--- Task brief ---
Search the listing for "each" and copy every line where it appears.

--- Supplied material ---

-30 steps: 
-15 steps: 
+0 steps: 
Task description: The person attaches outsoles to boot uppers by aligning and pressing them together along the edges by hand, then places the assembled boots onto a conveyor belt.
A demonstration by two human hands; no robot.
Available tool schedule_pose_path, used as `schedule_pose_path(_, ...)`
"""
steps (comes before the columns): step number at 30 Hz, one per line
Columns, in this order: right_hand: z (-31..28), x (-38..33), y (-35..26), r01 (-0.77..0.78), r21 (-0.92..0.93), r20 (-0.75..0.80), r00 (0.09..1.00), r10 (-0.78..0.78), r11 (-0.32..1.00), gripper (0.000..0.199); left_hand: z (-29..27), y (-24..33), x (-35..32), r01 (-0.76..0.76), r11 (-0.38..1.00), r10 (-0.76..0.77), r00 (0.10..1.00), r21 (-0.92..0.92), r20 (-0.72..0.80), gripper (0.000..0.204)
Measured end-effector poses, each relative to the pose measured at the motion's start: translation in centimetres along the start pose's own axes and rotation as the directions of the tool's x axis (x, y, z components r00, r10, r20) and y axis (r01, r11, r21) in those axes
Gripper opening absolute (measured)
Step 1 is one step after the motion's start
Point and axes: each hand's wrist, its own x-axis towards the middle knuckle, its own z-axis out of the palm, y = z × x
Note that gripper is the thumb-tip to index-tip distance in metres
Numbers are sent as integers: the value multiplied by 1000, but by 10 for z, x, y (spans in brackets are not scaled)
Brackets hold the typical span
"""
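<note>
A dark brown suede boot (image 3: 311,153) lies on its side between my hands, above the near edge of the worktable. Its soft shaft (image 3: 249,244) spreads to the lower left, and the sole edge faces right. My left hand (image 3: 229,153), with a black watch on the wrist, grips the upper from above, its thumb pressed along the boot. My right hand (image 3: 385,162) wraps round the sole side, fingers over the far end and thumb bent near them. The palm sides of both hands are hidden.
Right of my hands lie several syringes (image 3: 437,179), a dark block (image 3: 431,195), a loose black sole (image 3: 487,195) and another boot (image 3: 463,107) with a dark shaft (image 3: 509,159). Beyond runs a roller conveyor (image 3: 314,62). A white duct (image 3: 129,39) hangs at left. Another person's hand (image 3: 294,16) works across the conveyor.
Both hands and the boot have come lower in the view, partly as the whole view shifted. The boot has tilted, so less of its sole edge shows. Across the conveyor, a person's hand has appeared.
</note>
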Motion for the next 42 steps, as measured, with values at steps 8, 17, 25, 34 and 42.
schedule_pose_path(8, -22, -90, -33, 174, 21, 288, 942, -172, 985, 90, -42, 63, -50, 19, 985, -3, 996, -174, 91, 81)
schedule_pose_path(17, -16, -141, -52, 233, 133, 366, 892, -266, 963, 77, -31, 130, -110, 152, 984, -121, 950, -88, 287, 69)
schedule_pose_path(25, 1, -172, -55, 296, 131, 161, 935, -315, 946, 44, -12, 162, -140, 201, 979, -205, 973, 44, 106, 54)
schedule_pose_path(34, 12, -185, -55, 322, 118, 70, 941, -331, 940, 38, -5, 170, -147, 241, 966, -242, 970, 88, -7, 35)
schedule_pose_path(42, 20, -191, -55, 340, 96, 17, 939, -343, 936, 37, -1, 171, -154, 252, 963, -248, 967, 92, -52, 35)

--- Expected answer ---
Measured end-effector poses, each relative to the pose measured at the motion's start: translation in centimetres along the start pose's own axes and rotation as the directions of the tool's x axis (x, y, z components r00, r10, r20) and y axis (r01, r11, r21) in those axes
Point and axes: each hand's wrist, its own x-axis towards the middle knuckle, its own z-axis out of the palm, y = z × x

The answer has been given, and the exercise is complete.